Марианна живо кивает:
— Немного. Мне известно кое-что, что может помочь. Почему бы вам не пройти и не присесть за стол? Я принесла бы вам несколько книг.
Я прохожу в глубь лавки и усаживаюсь за знакомый стол. На нем рядом с чашкой остывшего чая лежат Марианнины очки и какие-то заметки, сделанные ее аккуратным почерком.
Интересно, сама Марианна — ведьма или просто эрудит и книготорговец? Знает ли Финн, насколько серьезно его мать занята изучением колдовства? Часто женщин убивали и за меньшее.

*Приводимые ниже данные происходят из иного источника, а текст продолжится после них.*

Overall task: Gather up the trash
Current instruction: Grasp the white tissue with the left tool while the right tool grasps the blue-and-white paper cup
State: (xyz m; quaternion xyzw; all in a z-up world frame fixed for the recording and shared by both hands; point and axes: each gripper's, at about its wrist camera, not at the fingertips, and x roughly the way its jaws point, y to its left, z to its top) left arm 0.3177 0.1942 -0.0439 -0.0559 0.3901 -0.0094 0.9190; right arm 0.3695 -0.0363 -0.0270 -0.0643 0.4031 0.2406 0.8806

Марианна возвращается, неся два завернутых в марлю манускрипта. На одном вычурными синими буквами написано «Трагическое падение Дочерей Персефоны».Второй сильно поврежден водой: чернила в правом нижнем углу расплылись, записи местами невозможно разобрать. Он называется просто «Оракулы Персефоны».Под заголовком мелкими буквами значится: «З. Ротт».
Мои пальцы изумленно замирают над манускриптом. Когда у власти были Дочери Персефоны, образование было доступно для каждого. Такие девочки, как Тэсс, могли вместе с мальчиками учиться математике и философии, и некоторые из них впоследствии становились известными учеными. Теперь девочек не допускают даже в сельские школы; желание научиться чему-то, кроме рукоделия, вызывает подозрения. Труды, написанные женщинами — неважно, ведьмы они или нет, — запрещаются и уничтожаются.
— Это написала Зара? — Я испытываю прилив гордости от того, что у меня такая необычная крестная.